Nevertheless, so misshapen is Jessamy’s conception here that he sees such a scene to resemble a “chorus of Handel’s at an Abbey commemoration.” Jonathan, however, is not persuaded; he responds much as the audience of Tyler’s own time doubtless did: “Ha, ha, ha! that’s dang’d cute, I swear.” As Colonel Manly is not at all convinced by the pseudo-sophisticated behavior both of his sister and of Dimple, Jonathan does not for a moment seriously consider adopting Jessamy’s counsel concerning the proper response to comedy. Indeed, he has allowed himself to be advised by Jessamy in his approach to Jenny, which has proved most unrewarding.
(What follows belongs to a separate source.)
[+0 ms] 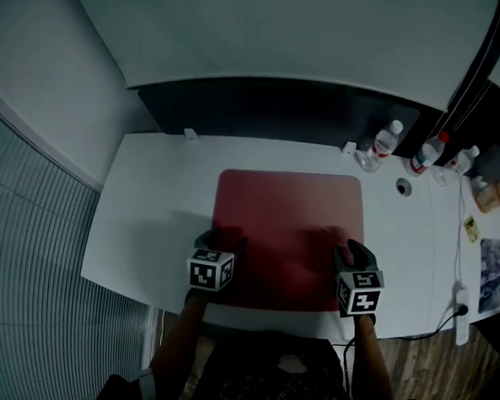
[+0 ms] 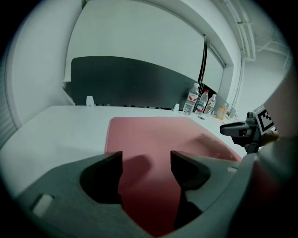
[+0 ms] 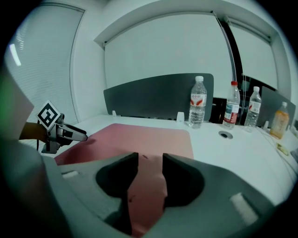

Now he joins the audience, and the comic spirit, in his gentle but definitely unapproving laughter at poor Jessamy, who is diseased with most foolish affectation.

This scene exposes affectation for what it is, insincere behavior that only the most lamentably foolish can long sustain in a world that always prefers reality to falsehood. It also predicts Dimple’s inevitable exposure, Charlotte’s reform, and Manly’s triumph. One essential difference between Jonathan and his master, however, must be pointed out. Unlike Jonathan, who achieves a measure of disinterestedness and aloofness from the action and who learns not to be so gullible, Manly remains relatively static. Even before the action of the play begins, Charlotte tells Letitia that her brother once instructed her that “the best evidence of a gentleman” was that he “endeavor in a friendly manner to rectify [the] foibles” of his lady. At the crucial moment when he realizes that he loves Maria and she loves him but her betrothal to Dimple prevents their happiness, he finds solace in his injunction to Maria and to himself that their respective virtues merit that “we shall, at least, deserve to be” happy. Maria and Manly overcome this obstacle. The point here, however, is to emphasize the difference between master and servant; in keeping with the Roman comedies of Plautus and Terence, the servant is actually the superior of the master. Jonathan’s gentle laughter at Jessamy’s specious logic firmly grounds The Contrast in the real world, while Colonel Manly continues to reside within a world of morose idealism.

Though virtue wins and vice pays the price of depravity, the Comic Spirit who instructs by means of gentle laughter appears still to have the upper hand in The Contrast. In good-naturedly correcting excessive behavior, Tyler has created comedy of neither manners nor sentiment nor of morals. What he has created is a play that bears his own signature—one characterized by an easily recognizable morality but stamped with the gentle judgment of a comedic spirit that anticipates that of George Meredith.